Party nie ustały w Bostonie pomimo COVID-19. Urzędnicy zapowiadają, że się z nimi rozprawią.
Pomimo próśb lokalnych liderów, imprezy domowe w Bostonie były kontynuowane podczas pandemii koronawirusa.
Zażalenia na głośne zgromadzenia, z mieszkańcami martwiącymi się o wszystko, od hałasu do potencjału wirusa „superspreader” wydarzenie w ich własnych podwórkach, walcowane do miejskiego systemu 311 z wszystkich zakątków Hub w ostatnich tygodniach.
Radny miejski Ed Flynn powiedział ostatnio The Boston Globe, że bostońska policja odpowiedziała na ponad 200 zgłoszeń dotyczących głośnych imprez we wrześniu tylko w jego okręgu.
Teraz urzędnicy miejscy mówią, że się z nimi rozprawią.
„Jeśli nie zrobimy tego, co musimy zrobić i nie zaczniemy brać odpowiedzialności jako jednostki, będziemy w potencjalnym przypadku, w którym będę musiał stanąć na tym podium i mówić o zamknięciu miasta ponownie”, powiedział burmistrz Marty Walsh w czwartek podczas konferencji prasowej na temat odpowiedzi miasta na pandemię. „Nie sądzę, abym musiał komukolwiek wyjaśniać implikacje konieczności ponownego zamknięcia miasta Boston.”

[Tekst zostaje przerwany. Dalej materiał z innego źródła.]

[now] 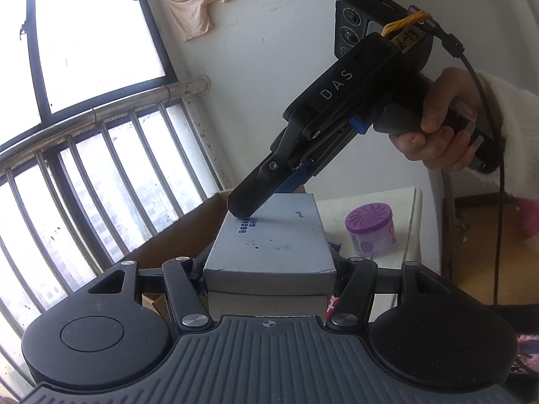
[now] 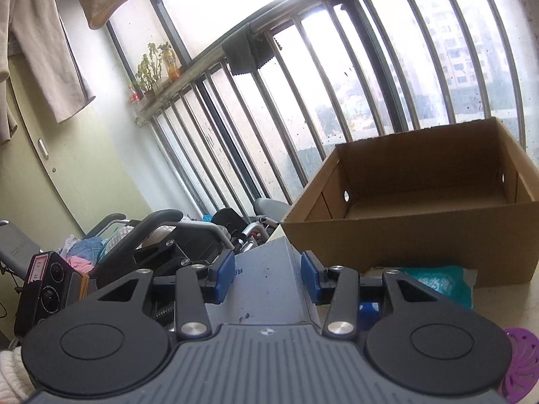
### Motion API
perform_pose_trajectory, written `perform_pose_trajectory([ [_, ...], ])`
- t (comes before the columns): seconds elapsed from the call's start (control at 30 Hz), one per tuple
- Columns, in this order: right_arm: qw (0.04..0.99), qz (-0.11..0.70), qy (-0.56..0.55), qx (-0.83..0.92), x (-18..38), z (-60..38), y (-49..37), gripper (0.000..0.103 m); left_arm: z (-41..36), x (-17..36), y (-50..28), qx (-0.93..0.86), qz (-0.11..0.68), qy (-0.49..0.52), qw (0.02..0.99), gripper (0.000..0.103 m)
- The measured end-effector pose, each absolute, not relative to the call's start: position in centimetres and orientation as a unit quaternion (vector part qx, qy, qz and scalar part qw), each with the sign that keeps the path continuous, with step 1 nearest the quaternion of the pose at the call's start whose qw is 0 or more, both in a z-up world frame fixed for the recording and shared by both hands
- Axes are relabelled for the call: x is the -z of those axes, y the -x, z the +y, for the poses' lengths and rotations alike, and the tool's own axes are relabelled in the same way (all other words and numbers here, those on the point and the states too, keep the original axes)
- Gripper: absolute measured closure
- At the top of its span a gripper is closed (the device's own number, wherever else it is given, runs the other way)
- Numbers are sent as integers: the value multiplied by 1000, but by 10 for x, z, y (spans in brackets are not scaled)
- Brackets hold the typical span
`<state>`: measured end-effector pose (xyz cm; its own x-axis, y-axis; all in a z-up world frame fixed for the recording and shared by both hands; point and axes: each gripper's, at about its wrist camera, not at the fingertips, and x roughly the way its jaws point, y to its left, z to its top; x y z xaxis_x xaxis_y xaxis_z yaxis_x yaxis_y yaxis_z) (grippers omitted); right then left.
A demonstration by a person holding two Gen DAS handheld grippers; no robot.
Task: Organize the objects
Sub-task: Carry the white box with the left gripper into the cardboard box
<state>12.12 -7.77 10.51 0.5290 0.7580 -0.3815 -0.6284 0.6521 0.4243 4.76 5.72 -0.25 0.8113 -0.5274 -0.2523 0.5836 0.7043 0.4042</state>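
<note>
**Inspector:** Nearest the lens in the left wrist view sat the left gripper [image 1: 269,262], low centre of frame, its jaws closed against both sides of the pale grey rectangular cardboard carton [image 1: 269,239]. Grip judged firm; the carton filled the gap.

**Clerk:** And the right gripper?

**Inspector:** The right gripper [image 1: 242,207] reached down from the upper right and met the carton's far top edge. In its own view the blue pads [image 2: 224,277] stood on either side of the carton [image 2: 269,282]. Whether they pressed it or merely flanked it, I could not tell.

**Clerk:** Why two tools on one carton?

**Inspector:** My judgement: the carton was wide and needed steadying, likely for transfer into the open brown corrugated cardboard box [image 2: 421,208], right of centre in the right view, just beyond the carton.

**Clerk:** Other items?

**Inspector:** A purple-lidded round air-freshener tub [image 1: 370,232] stood on the white tabletop [image 1: 407,208], right of the carton. A teal plastic packet [image 2: 441,282] lay against the box's front wall.
</note>
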Motion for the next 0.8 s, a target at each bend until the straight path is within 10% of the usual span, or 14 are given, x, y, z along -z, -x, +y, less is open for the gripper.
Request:
perform_pose_trajectory([
  [0.8,887,284,-90,-352,-146,-113,-302,58,39,-35,-246,328,81,-293,894,43],
])
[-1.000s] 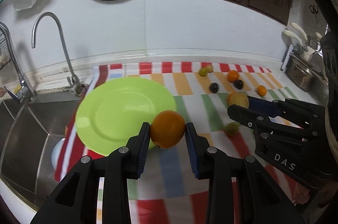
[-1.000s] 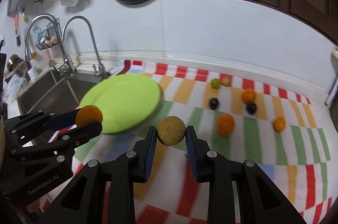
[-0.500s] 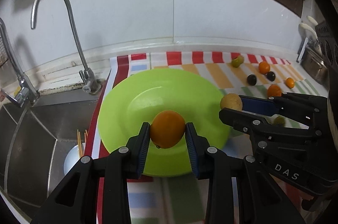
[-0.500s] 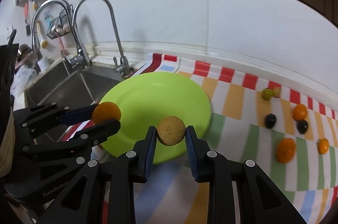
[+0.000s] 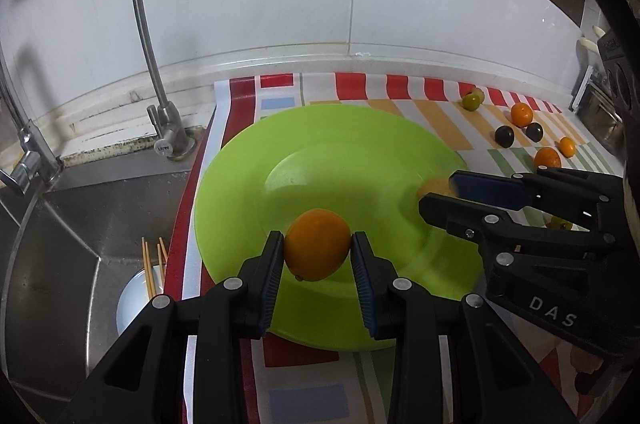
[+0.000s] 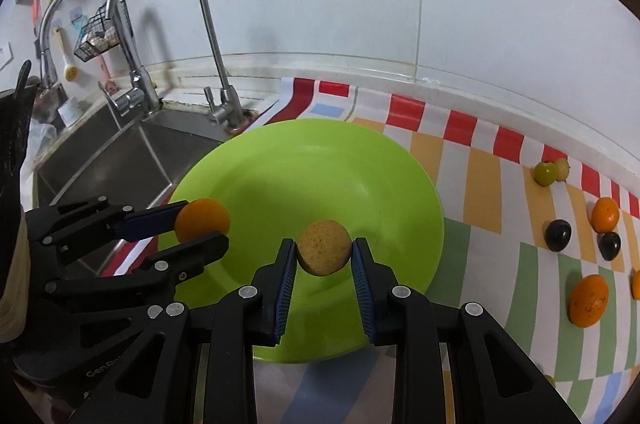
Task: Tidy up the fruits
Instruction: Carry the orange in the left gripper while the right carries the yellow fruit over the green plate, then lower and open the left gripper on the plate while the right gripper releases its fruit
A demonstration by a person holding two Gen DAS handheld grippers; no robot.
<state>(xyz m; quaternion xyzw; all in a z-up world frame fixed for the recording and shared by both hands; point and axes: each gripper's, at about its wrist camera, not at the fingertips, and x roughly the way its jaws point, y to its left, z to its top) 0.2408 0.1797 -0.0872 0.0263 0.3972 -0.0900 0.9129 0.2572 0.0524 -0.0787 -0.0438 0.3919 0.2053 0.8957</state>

Po tygodniach wzywania mieszkańców do wstrzymania się z hałaśliwymi zgromadzeniami, Walsh powiedział, że zespół departamentów miejskich – od ekspertów ds. Zdrowia do inspekcji i urzędników parków i policji – mapuje „prawdopodobnie … jakiś rodzaj grzywny” dla tych, którzy naruszają protokoły COVID-19.
„Jeśli to się nie zatrzyma, musimy -” powiedział Walsh, zanim się odciął. „To się nie zatrzymało, więc jesteśmy teraz na kolejnym etapie.”
Choć nadchodzące kary będą skierowane do partierów, Walsh zauważył, że miasto przygląda się również innym naruszeniom, takim jak nieautoryzowane działania w parkach i wydarzeniach publicznych. The eventual rollout will also include „spot checks” to make sure businesses are following safety regulations, he said.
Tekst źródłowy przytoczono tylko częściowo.